Что же до Нинти… Разум требовал, чтобы она забыла о сочувствии, жалости, сострадании, обо всем, думая лишь о грядущем, но сердце… оно не настаивало, просто повторяло вновь и вновь: "Какое же может быть грядущее, если у настоящего отнять то зерно, из которого оно родится".
— Все так и не так… Все так, как должно быть, и, в то же время, этого быть не должно…
— Ладно, я и не ожидала от Кигаль ничего другого, — не унималась Нинти, — но Шамаш мог бы уменьшить эту жестокость, вместо того, чтобы увеличивать ее! — ей было больно это говорить, но она не могла промолчать.
Кигаль вырвала Нинти из самого радостного и светлого оазиса на земле, привела в мертвый холод снежной пустыни, по дороге рассказав массу такого, чего ей менее всего хотелось знать, скрывая свою ранимую душу под защитой святого неведения. И вот теперь еще и бог солнца, столько сделавший для нее, тот, которого она почитала, любила, возносила, ради которого была готова на все что угодно, в решающий для его спутников миг стоял в стороне и, как ей казалось, с полным безразличием, даже холодом взирал на происходившее со спутниками, о которых заботился бы любой, даже самый черствый и жестокий демон. — Как он мог поступить так? — она скользнула взглядом по стоявшей поодаль Кигаль, словно видя в ней причину и виновницу этой странной и такой страшной перемены.
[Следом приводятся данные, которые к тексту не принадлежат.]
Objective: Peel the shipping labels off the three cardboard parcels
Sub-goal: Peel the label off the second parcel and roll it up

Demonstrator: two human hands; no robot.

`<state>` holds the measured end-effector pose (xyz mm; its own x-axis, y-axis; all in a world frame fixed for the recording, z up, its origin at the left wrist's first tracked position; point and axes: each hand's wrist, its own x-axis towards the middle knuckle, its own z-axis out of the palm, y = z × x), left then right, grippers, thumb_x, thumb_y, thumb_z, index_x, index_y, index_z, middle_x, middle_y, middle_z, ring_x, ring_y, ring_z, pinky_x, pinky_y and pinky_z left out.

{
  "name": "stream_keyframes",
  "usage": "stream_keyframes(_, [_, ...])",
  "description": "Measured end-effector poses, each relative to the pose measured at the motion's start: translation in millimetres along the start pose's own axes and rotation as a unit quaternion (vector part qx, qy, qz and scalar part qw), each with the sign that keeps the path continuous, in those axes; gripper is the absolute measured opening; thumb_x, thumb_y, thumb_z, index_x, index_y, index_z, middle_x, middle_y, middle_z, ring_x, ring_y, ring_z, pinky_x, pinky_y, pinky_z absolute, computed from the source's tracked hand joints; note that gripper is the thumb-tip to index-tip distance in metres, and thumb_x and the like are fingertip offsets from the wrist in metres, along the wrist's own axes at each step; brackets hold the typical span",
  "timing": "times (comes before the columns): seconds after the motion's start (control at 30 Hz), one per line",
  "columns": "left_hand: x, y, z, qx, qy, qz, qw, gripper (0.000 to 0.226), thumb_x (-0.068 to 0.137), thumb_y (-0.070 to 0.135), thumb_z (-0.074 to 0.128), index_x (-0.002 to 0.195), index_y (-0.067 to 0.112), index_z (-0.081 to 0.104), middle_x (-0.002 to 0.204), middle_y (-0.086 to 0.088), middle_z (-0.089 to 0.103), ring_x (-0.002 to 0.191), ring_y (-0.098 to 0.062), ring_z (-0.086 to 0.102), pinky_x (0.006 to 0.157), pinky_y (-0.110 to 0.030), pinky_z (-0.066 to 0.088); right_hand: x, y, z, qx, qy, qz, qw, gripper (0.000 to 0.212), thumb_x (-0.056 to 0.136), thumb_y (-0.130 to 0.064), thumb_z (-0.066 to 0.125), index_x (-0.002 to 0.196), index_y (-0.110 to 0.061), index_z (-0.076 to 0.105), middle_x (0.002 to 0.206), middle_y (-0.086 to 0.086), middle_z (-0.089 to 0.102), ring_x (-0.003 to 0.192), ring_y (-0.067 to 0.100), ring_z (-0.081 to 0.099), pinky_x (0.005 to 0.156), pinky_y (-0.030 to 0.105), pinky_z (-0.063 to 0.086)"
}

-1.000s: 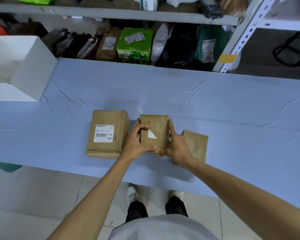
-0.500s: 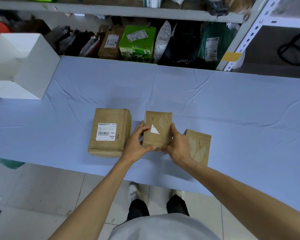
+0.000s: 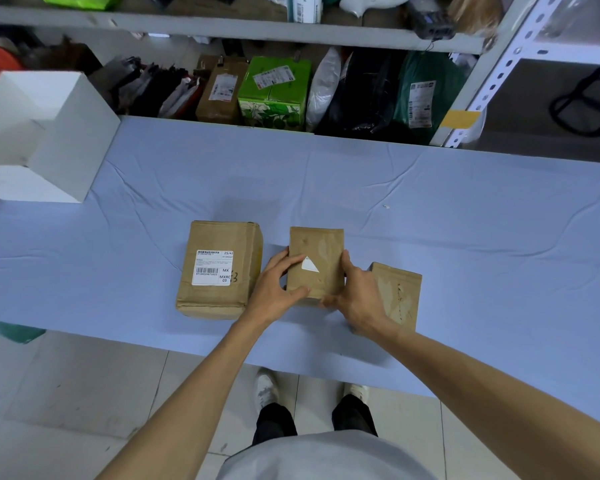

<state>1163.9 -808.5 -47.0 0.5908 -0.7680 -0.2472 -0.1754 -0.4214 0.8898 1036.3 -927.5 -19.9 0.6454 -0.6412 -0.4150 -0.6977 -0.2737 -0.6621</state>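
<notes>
Left hand (image 3: 274, 289) and right hand (image 3: 355, 296) grasp small brown cardboard parcel (image 3: 317, 242); next, probably pinch its white triangular label remnant (image 3: 309, 265) off

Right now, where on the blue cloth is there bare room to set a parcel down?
Bare blue cloth lies right of the right parcel, behind all three parcels up to the shelf goods, and between the white box and the labelled parcel. Crowded: the near middle, where the left hand and right hand grip the middle parcel.
</notes>
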Motion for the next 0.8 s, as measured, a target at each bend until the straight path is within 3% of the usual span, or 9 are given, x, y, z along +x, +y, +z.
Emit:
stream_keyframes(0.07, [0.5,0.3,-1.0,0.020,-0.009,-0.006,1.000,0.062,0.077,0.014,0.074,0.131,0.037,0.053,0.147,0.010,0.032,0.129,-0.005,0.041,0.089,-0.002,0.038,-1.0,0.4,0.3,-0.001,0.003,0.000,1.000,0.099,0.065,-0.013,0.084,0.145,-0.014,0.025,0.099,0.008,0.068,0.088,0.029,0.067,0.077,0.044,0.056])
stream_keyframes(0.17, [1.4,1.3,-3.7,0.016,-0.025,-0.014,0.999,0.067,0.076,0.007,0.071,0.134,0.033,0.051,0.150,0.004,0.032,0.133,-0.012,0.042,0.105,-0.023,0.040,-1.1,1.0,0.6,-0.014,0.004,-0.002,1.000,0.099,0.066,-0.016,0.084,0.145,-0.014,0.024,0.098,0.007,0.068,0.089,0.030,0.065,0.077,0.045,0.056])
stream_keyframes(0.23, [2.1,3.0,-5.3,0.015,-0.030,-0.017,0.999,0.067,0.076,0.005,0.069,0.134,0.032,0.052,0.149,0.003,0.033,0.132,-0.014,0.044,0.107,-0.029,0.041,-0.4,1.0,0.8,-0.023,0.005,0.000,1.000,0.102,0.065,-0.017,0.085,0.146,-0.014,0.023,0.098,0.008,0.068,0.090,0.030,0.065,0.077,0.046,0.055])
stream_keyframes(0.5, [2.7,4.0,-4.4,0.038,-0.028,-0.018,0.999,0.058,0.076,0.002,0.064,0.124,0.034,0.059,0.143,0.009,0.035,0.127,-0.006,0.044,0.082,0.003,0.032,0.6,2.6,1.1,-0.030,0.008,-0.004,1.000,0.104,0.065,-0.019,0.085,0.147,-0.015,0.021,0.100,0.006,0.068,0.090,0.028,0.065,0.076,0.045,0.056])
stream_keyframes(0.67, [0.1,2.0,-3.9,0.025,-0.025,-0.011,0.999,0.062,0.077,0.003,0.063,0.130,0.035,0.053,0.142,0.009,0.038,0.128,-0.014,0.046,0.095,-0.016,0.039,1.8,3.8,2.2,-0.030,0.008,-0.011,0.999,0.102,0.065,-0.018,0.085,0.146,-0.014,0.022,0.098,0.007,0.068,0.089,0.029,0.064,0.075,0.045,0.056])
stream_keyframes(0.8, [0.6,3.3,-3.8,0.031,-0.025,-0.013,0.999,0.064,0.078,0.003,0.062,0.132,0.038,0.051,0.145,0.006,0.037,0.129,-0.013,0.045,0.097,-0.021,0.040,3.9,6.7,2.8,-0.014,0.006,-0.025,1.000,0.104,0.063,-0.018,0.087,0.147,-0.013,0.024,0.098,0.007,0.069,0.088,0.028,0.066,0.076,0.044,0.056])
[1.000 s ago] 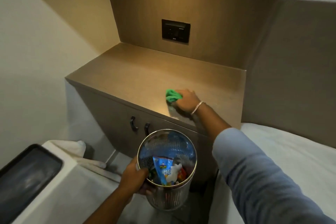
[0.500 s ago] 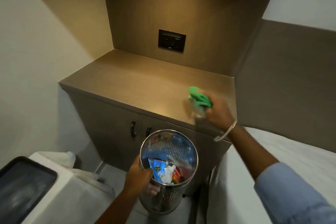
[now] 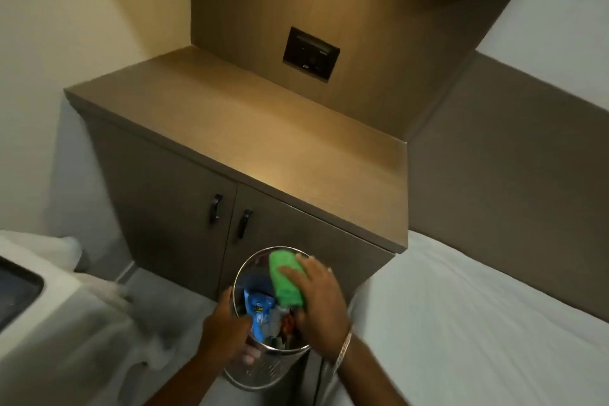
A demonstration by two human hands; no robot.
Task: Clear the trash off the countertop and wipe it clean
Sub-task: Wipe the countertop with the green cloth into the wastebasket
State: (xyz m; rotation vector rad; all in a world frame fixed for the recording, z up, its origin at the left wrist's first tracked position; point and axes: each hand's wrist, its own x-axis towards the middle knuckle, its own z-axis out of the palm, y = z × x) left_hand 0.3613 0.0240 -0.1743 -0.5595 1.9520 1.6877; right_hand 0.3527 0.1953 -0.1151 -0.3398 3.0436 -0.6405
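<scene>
Only blurred lettering, perhaps "CH", shows on the blue snack packet (image 3: 260,313); no other text is legible.

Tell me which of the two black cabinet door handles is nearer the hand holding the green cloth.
The right-door handle. It sits lower and closer to the right hand with the green cloth over the bin; the left-door handle lies farther away.

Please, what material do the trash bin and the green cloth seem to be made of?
Trash bin: likely perforated metal, shiny; its rim glints and the wall shows small holes. Green cloth: probably soft microfibre, matte; it bends limply in the right hand.
</scene>
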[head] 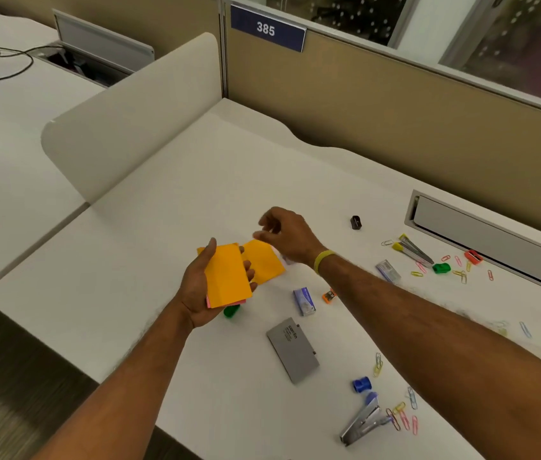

Может быть, Шамаш поддался каким-то чарам сестры? Или случилось что-то еще? Но если так, он нуждается в ее помощи. И она поможет, даже если он, не осознавая, что происходит, не позволит ей сделать это.
— Как "так"? — голос Гешти заставил ее на мгновение отрешиться от прошлого и будущего, чтобы вернуться в настоящее.
— Среди спящих младший брат Сати. Жестоко отнимать у родителей обоих детей, — она говорила тихо, чуть слышно, чтобы ее не услышали смертные, для ушей которых не предназначались разговоры, хранившие в себе тень несогласия младшей богини с поступками великой повелительницы.
— Они еще не мертвы, — качнула головой богиня памяти.
— Но ты ведь знаешь: это случится, если все будет идти так, как идет!
Гештинанна качнула головой. Она хотела сказать: "Тебе не известно и половины происходящего…" — но промолчала. В конце концов, кто она такая, чтобы учить других? И, к тому же, то, что Шамаш не поддержал ее, внесло некоторое смятение в ее душу. А что если она ошиблась? Ведь зеркало времени не всегда прямое, а значит отражения настоящего и прошлое могут не совпадать.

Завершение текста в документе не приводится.